Go Back   VanDyke Software Forums > Secure Shell

Reply
 
Thread Tools Display Modes
  #1  
Old 06-21-2017, 11:18 AM
ChuckS@CAM-Ohio's Avatar
ChuckS@CAM-Ohio ChuckS@CAM-Ohio is offline
Registered User
 
Join Date: Jun 2017
Location: Ohio, USA
Posts: 6
Question Configuring root login attempts for AuthFailed trigger

Hello,

We are currently using VShell Version: 4.2.2 (build 1121) and are quite pleased with it's features and capabilities.
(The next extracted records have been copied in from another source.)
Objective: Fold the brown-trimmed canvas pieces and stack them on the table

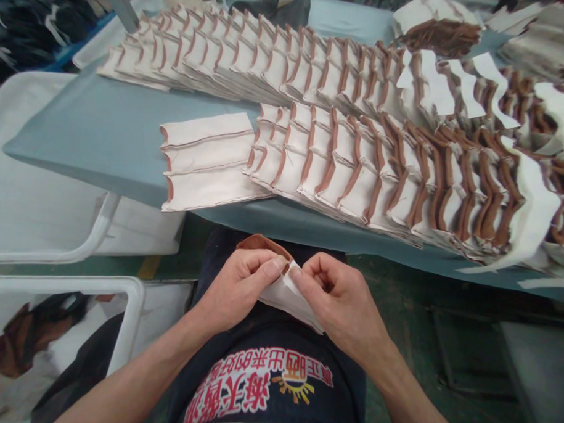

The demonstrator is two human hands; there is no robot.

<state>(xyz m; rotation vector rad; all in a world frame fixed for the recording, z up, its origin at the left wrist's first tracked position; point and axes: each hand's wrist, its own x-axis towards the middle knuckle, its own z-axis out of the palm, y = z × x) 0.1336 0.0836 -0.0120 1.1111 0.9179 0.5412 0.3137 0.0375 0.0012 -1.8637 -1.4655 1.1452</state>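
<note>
Just above my lap, both hands pinch a stitched fabric piece (290, 301), white on one face and brown on the other. My left hand (242, 284) grips its upper edge between thumb and fingers. Close beside it, my right hand (337, 290) has its thumb pressed on a small white bit at the same edge. Fingers cover part of the piece. Ahead on the blue-covered table (100, 125) lies a flat white panel (209, 163) with stitched seams and brown edges. A long overlapping row of similar pieces (357, 171) runs right from it.
A second overlapping row (269, 57) lies farther back, with a stack of brown and white pieces (439, 26) behind. White strips (532, 208) drape over the right end. At left stand white plastic bins (133, 317), the nearer holding dark, brown and white scraps.
</note>
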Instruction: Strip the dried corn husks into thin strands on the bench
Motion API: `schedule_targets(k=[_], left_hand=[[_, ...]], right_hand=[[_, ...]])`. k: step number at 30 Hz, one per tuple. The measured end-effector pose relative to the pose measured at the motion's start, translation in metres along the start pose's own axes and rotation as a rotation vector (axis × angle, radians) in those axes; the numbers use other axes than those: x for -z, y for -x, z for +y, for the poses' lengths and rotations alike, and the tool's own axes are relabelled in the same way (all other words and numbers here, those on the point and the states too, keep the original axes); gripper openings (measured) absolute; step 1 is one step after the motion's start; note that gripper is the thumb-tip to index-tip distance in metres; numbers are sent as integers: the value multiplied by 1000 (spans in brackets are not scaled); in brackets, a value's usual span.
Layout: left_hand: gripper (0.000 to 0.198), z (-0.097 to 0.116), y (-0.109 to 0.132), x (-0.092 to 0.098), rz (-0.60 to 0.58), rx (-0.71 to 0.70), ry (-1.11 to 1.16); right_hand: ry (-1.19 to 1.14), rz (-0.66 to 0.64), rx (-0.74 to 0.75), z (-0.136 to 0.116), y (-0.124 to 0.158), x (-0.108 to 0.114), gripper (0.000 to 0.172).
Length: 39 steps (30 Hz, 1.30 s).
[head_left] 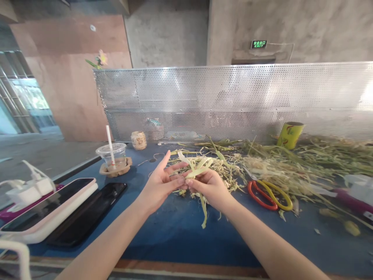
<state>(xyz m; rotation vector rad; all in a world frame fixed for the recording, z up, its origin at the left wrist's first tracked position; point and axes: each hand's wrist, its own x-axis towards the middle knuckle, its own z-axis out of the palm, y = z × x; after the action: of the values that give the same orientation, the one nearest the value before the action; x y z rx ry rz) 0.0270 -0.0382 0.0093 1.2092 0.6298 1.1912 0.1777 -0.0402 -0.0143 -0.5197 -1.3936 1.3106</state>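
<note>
Both my hands meet over the blue tabletop (175,229), working pale green plant strips (196,170). My right hand (208,187) is closed round a bunch of the strips, some hanging below it toward the table. My left hand (161,182) has its index finger stretched up while its lower fingertips pinch the strips where the two hands touch. Just behind the hands lies a small heap of more strips and dried stalks (221,169).
Red and yellow scissors (269,192) lie right of my hands beside a long pile of plant stems (305,165). At left are two phones (58,212), a plastic cup with a straw (113,155), a small jar (138,140) and a yellow cup (290,135) by the perforated metal screen.
</note>
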Motion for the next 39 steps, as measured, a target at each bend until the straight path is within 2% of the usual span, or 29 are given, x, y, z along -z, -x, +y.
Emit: schedule_targets(k=[5,8,15,21,23,26,29,32,35,39], left_hand=[[112,2,0,-2,39,-65,-102],[116,2,1,-3,42,-123,-154],[112,3,9,-6,24,-117,-271],[107,2,38,4,53,-54,-342],[105,1,49,9,91,-43,-348],[106,3,60,15,137,-31,-350],[104,7,62,17,123,16,-368],[103,10,60,16,96,37,-360],[105,12,61,10,102,21,-361],[103,14,66,2,143,1,-380]], right_hand=[[46,-16,-1,-2,1,0,15],[48,35,-5,-4,0,0,15],[-73,370,75,-6,-9,13,23],[-158,569,142,-16,-13,25,23],[-155,564,146,-17,-13,25,24],[-136,457,88,-16,-12,20,27],[-162,317,-22,-13,-8,13,28],[-146,240,-104,-9,-7,11,28],[-55,226,-114,-4,-7,12,26],[92,296,-120,-2,-9,14,27]])
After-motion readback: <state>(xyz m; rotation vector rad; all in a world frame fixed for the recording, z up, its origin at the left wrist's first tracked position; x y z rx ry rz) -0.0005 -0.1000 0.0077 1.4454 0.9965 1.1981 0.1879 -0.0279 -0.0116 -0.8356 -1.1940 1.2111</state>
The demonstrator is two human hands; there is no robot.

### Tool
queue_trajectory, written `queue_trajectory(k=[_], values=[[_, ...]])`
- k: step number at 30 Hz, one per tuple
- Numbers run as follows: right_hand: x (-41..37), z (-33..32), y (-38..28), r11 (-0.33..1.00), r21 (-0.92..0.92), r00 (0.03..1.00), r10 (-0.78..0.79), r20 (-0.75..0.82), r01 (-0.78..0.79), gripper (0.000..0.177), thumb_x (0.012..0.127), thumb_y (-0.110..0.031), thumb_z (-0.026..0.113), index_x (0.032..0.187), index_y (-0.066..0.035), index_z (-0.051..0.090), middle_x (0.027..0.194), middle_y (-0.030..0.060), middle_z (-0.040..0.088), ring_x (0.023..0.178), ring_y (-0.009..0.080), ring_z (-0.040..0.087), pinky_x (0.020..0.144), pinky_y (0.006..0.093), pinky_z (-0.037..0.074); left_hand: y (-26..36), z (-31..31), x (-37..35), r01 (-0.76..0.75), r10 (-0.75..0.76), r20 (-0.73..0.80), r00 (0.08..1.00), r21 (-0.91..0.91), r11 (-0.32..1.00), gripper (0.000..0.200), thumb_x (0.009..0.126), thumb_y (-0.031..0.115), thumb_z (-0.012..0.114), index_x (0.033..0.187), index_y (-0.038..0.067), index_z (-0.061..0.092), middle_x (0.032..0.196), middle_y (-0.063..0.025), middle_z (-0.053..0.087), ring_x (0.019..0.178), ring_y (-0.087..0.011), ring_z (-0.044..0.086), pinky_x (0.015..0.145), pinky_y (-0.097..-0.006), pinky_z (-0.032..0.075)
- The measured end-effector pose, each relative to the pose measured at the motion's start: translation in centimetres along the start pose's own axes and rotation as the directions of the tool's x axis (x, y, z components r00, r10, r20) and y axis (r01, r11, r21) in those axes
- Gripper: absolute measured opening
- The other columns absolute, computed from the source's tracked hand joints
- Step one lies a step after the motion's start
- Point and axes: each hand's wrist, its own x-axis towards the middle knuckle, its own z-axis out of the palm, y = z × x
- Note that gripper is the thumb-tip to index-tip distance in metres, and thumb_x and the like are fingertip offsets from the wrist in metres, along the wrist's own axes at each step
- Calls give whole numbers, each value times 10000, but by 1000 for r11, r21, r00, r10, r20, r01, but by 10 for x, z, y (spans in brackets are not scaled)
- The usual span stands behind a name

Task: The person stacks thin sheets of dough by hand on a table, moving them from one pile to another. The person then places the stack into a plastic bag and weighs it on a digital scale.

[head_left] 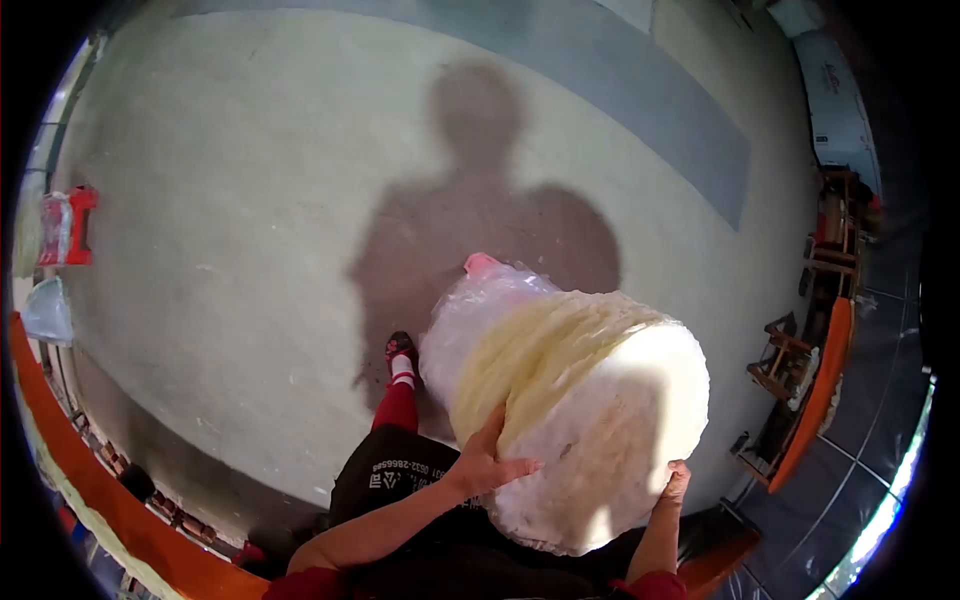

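A large round stack of thin flatbreads, pale on its flat face and yellowish and layered along its side, is held in front of my body. Its far end sits against clear plastic wrapping with a bit of pink at the tip. My left hand grips the stack's left edge, thumb across the flat face and fingers along the layered side. At the right edge, my right hand is curled round the rim, its fingers partly hidden. A dark apron with white lettering shows below the stack.
Pale concrete floor spreads ahead, bearing my shadow. Small wooden stools stand at the right, near a white chest-like appliance. A red stool-like object is at the left. My foot shows left of the stack.
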Motion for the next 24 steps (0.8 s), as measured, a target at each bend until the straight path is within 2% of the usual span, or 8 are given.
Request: queue_trajectory(k=[7, 11, 12, 15, 18, 19, 21, 24], values=[[17, -26, 10, 999, 41, 1000, -13, 23, 12, 476, 519, -109, 481, 959, 62, 539, 874, 119, 591, 755, 265, 563, 714, 337, 479, 32, 6, -8, -82, 46, 117, 992, 317, 945, 712, 661, 315, 684, 1195, -23, 357, 1125, -208, 488, 1056, -292, 477, 881, -322, 367], [13, -32, 12, 1000, 13, 998, -28, 52, 28, 467, 527, -101, 474, 961, 57, 540, 868, 114, 593, 757, 259, 564, 733, 327, 473, 38, 1, -1, 36, -45, 19, 999, 325, 945, 590, 676, 283, 668, 1125, -9, 420, 1022, -203, 542, 955, -316, 536, 801, -345, 417], [11, -26, 11, 999, 13, 999, -42, 33, 42, 456, 535, -102, 473, 958, 52, 543, 866, 109, 594, 759, 254, 564, 739, 326, 469, 35, 1, -3, -51, 46, 24, 999, 326, 944, 574, 659, 289, 678, 1095, -3, 445, 990, -195, 556, 917, -319, 551, 784, -352, 428], [-4, -13, 7, 999, -4, 999, -50, 17, 50, 402, 575, -110, 476, 941, 39, 550, 864, 97, 590, 764, 236, 560, 756, 316, 454, 54, 1, 2, -86, 52, 88, 995, 449, 889, 679, 608, 332, 713, 1123, -2, 424, 1050, -211, 526, 970, -312, 531, 795, -341, 429], [-4, -33, 17, 992, -47, 993, -117, 26, 118, 360, 660, -156, 498, 967, 26, 544, 931, 94, 574, 841, 211, 538, 805, 308, 419, 76, -8, 15, 69, -33, -63, 997, 742, 666, 845, 563, 362, 737, 1215, 4, 336, 1191, -227, 422, 1084, -336, 443, 871, -364, 381], [-23, 3, 7, 980, -87, 983, -184, -30, 180, 379, 698, -192, 506, 1012, 20, 533, 997, 95, 567, 916, 203, 526, 845, 313, 398, 87, -12, 24, -37, 106, -39, 994, 770, 637, 899, 559, 382, 734, 1244, 8, 288, 1236, -230, 358, 1132, -347, 377, 906, -392, 334], [-42, 44, -11, 975, 8, 965, -223, 141, 224, 578, 811, -378, 480, 1214, 22, 370, 1215, 105, 444, 1105, 220, 422, 943, 344, 309, 108, -19, 42, -227, 358, 22, 933, 810, 541, 1008, 552, 422, 728, 1304, 17, 192, 1326, -236, 230, 1227, -369, 243, 976, -446, 241], [-40, 30, 17, 982, 172, 996, -82, 30, 75, 696, 797, -513, 470, 1260, -15, 318, 1227, 111, 422, 1083, 261, 424, 934, 378, 316, 101, -18, 103, -322, 164, 279, 946, 748, 581, 1074, 569, 478, 694, 1338, 30, 92, 1377, -220, 100, 1284, -363, 70, 1006, -517, 77]])
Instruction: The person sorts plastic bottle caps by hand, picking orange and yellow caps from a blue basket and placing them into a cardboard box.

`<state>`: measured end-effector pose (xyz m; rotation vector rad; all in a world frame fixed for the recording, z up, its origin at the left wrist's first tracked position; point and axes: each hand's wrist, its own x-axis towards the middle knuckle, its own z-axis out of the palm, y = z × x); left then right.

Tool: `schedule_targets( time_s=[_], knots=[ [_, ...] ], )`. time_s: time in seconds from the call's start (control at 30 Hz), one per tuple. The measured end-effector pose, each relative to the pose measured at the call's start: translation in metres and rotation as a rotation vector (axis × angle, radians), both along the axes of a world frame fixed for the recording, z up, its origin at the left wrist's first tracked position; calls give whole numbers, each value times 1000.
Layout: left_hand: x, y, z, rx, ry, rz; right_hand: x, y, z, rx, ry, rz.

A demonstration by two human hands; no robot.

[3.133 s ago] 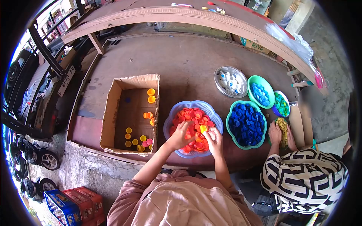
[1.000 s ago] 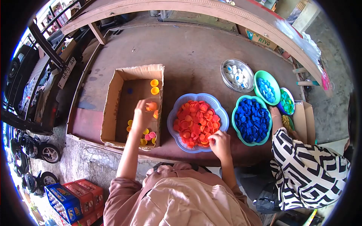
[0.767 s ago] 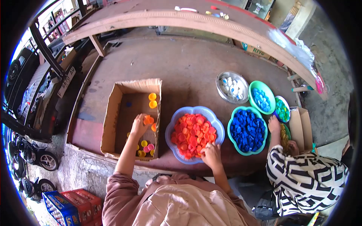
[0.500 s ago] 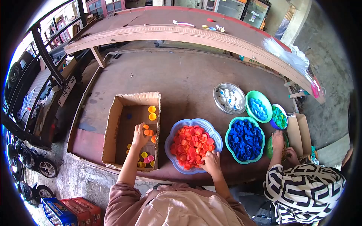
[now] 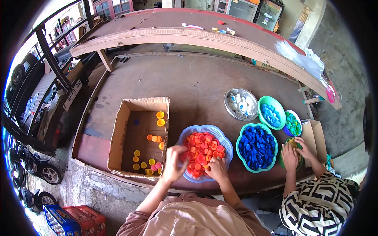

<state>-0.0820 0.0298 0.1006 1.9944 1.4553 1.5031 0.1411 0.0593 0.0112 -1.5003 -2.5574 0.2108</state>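
Note:
A blue-violet scalloped basket (image 5: 226,145) holds many red and orange caps (image 5: 201,147). My left hand (image 5: 174,162) is over the basket's left edge, fingers apart and nothing visible in them. At the basket's lower right, my right hand (image 5: 216,168) has its fingers pressed together among the caps; an orange cap seems to show at the fingertips. To the left stands an open cardboard box (image 5: 119,135) with scattered orange caps (image 5: 156,139), yellow caps (image 5: 136,159), pink caps (image 5: 158,165) and one dark blue cap (image 5: 136,122).
Right of the basket are a teal basket of dark blue caps (image 5: 258,147), a steel bowl of white caps (image 5: 241,106), a green bowl (image 5: 271,112) and a smaller bowl of green caps (image 5: 292,124). A co-worker's hands (image 5: 290,156) are over another bowl. A raised wooden shelf (image 5: 177,33) spans the back.
My left hand has moved right, out of the cardboard box to the basket, and orange caps lie in the box where it was. My right hand has shifted slightly left. The co-worker's hands have moved.

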Motion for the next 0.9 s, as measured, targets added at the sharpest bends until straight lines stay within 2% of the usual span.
schedule_targets(
  time_s=[0.07,0.13,0.27,0.43,0.5,0.57,0.67,0.7,0.8,0.9],
  knots=[
    [15,-6,-13,-79,14,-96,7,0,-4,3,92,-40],
    [27,-9,-16,-176,11,-183,16,0,10,48,361,-32],
    [46,0,-23,-233,46,-306,11,-3,47,-148,755,-155],
    [49,17,-10,-138,61,-371,7,-3,63,-142,856,-146],
    [46,18,-4,-161,11,-398,2,-5,60,-404,1193,-233],
    [48,16,-9,-311,-232,-446,-1,-8,67,-683,1448,-273],
    [48,14,-16,-489,-486,-527,-3,-15,67,-451,1272,-111],
    [47,13,-17,-519,-551,-544,-2,-16,73,-439,1194,-129],
    [43,13,-23,-556,-665,-596,-8,-18,78,-473,1308,-225],
    [41,12,-24,-557,-714,-608,-11,-18,83,-389,1207,-195]
  ],
)
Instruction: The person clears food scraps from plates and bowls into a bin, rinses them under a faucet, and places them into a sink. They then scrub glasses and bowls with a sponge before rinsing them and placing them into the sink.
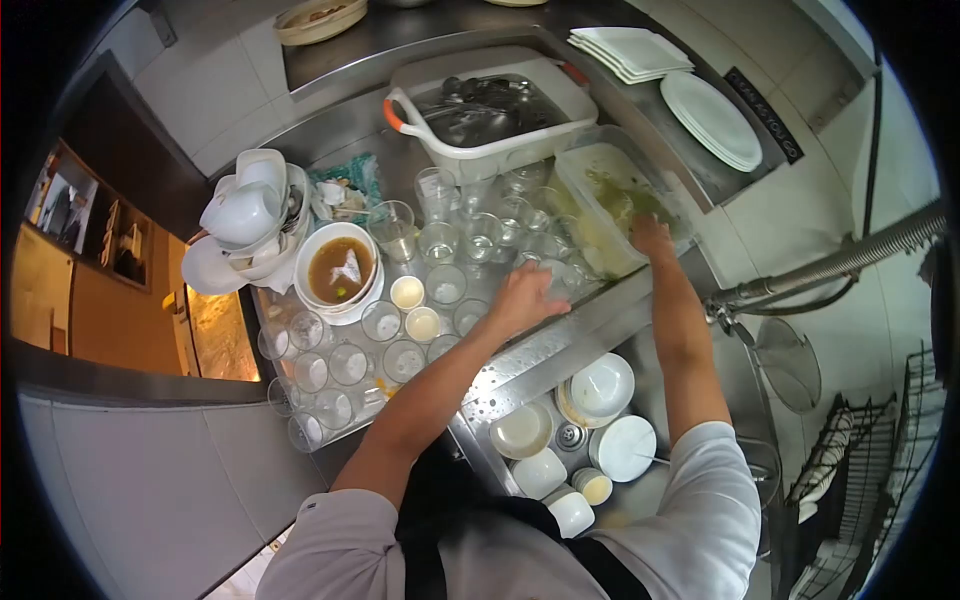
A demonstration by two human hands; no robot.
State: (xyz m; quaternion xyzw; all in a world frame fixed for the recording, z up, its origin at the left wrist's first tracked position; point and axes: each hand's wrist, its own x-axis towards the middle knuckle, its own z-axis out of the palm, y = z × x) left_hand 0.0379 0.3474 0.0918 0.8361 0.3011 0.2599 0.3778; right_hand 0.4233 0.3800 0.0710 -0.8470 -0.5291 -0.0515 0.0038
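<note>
My left hand (527,299) reaches over the front edge of the steel counter, its thumb and fingers apart, right beside a clear drinking glass (568,272). My right hand (652,236) dips into a clear plastic tub (652,163) of cloudy, greenish liquid with bits floating in it; its fingers are hidden there. Several drinking glasses (482,236) stand close together left of the tub. Two small cream-coloured cups (423,324) sit among more glasses nearer to me.
A white basin (489,151) of cutlery stands behind the glasses. At left are stacked white bowls (248,215) and a bowl of brown liquid (335,272). Dishes (622,448) lie in the sink below. White plates (710,120) rest at back right, above a spray hose (840,262).
</note>
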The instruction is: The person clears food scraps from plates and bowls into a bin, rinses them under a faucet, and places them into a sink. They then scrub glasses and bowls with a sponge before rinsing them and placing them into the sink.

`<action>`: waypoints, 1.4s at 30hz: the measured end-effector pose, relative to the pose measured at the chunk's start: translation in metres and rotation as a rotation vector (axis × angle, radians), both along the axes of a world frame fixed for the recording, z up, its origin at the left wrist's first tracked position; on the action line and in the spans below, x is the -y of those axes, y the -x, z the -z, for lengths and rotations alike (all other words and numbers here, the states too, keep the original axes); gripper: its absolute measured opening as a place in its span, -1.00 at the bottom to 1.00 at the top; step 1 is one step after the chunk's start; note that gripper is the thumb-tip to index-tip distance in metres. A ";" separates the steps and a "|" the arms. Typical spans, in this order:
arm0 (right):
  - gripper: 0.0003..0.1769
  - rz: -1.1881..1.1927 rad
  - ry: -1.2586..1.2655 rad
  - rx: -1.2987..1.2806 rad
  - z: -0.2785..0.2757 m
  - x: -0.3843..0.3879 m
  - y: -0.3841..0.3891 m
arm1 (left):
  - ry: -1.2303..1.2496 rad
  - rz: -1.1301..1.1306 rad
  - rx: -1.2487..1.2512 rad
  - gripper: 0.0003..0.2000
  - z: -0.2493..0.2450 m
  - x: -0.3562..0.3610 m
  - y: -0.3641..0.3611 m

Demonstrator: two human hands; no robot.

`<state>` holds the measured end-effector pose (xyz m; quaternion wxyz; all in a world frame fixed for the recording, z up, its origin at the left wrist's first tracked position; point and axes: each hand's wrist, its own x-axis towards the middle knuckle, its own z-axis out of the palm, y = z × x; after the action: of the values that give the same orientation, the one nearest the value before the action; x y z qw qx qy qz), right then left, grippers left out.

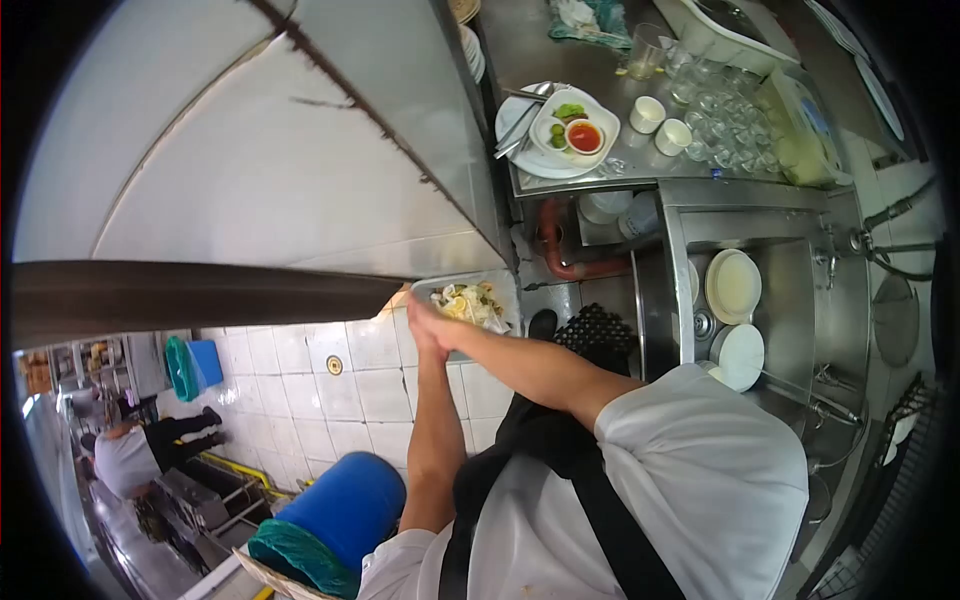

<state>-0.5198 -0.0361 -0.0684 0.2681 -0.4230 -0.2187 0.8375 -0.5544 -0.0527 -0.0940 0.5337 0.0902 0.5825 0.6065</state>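
My left hand [427, 343] and my right hand [427, 318] meet in front of me, seemingly palm against palm with the fingers stretched out. The right hand covers part of the left one, and I see no object between them. Just beyond them is a pale rectangular bin [513, 290] holding food scraps [470, 305], with lemon pieces and crumpled white paper among them.
A steel counter [600, 60] at upper right bears a plate with food and red sauce [583, 136], white cups [648, 114] and many glasses [720, 115]. Dishes [733, 287] lie in the sink [790, 300]. A blue barrel [350, 505] stands lower left; another person [130, 455] is farther off.
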 end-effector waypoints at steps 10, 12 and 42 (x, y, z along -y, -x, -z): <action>-0.11 -0.753 -0.791 0.560 0.022 -0.021 -0.030 | -0.082 -0.164 0.770 -0.13 -0.068 0.021 0.011; -0.16 -0.743 -0.746 0.776 0.025 -0.030 -0.047 | 0.038 -0.360 0.788 -0.19 -0.075 0.013 0.008; -0.63 -0.349 -0.900 1.625 -0.138 -0.303 -0.305 | -0.055 0.699 -1.808 -0.72 -0.134 -0.324 -0.213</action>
<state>-0.2143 0.2671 0.0695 0.0422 -0.6953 -0.7014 0.1514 -0.3414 0.2711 0.0399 0.0320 0.7030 0.6987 0.1286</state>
We currently block root login access using the configuration file directive:
DenyRoot true
We know this is working because we are seeing entries like this in the log files:
20161120 101942 VShell%20SSH2 auth 547 root 0 0 0 0 00547 Root login refused from 204.16.31.32

We want to continue blocking root logins and also:
  1. Use the DenyHostAfterFailure feature to add the offending IP address to the DenyHostsFile.
  2. Have root login attempts trigger the AuthFailed event.

What changes in the configuration file are required?

Thanks!
Chuck
Reply With Quote
  #2  
Old 06-21-2017, 11:40 AM
ekoranyi ekoranyi is offline
VanDyke Technical Support
 
Join Date: Jan 2017
Posts: 644
Hi ChuckS@CAM-Ohio,

I'm glad to hear that VShell is working well for you.

What Operating System are you running VShell on? It looks like Linux, is that the case?

Are you wanting to add only root login attempts to the Deny Hosts file or everyone over a set threshold of authentication attempts?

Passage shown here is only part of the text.